WHAT THIS TASK INVOLVES: While reading the listing below, count how many lines hold the word "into", and answer with the number only.

GIVEN INFORMATION:
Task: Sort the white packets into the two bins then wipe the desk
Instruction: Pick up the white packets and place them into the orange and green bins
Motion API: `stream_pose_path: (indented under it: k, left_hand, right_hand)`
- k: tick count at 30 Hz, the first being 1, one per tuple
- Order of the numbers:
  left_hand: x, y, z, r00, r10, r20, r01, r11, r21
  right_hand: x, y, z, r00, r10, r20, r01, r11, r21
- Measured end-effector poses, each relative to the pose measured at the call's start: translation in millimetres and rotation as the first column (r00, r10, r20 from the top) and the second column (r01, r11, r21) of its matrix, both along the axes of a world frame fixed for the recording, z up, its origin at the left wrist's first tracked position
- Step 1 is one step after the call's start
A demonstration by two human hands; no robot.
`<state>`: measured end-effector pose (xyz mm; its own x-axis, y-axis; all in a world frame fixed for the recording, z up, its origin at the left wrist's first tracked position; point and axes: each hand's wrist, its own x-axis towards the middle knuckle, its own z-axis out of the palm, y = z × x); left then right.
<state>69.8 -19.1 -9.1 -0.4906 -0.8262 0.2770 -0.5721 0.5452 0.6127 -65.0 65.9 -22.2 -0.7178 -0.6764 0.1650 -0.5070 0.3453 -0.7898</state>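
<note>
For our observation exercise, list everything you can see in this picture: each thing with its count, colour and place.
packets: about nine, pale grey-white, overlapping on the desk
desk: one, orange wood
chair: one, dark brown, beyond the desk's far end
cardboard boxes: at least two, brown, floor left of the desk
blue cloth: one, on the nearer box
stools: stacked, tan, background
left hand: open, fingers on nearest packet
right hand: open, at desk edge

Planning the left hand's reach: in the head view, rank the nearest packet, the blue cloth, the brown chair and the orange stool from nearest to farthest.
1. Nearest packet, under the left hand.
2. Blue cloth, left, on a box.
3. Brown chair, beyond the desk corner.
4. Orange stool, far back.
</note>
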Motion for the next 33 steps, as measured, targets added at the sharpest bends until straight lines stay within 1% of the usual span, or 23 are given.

ANSWER SPACE: 2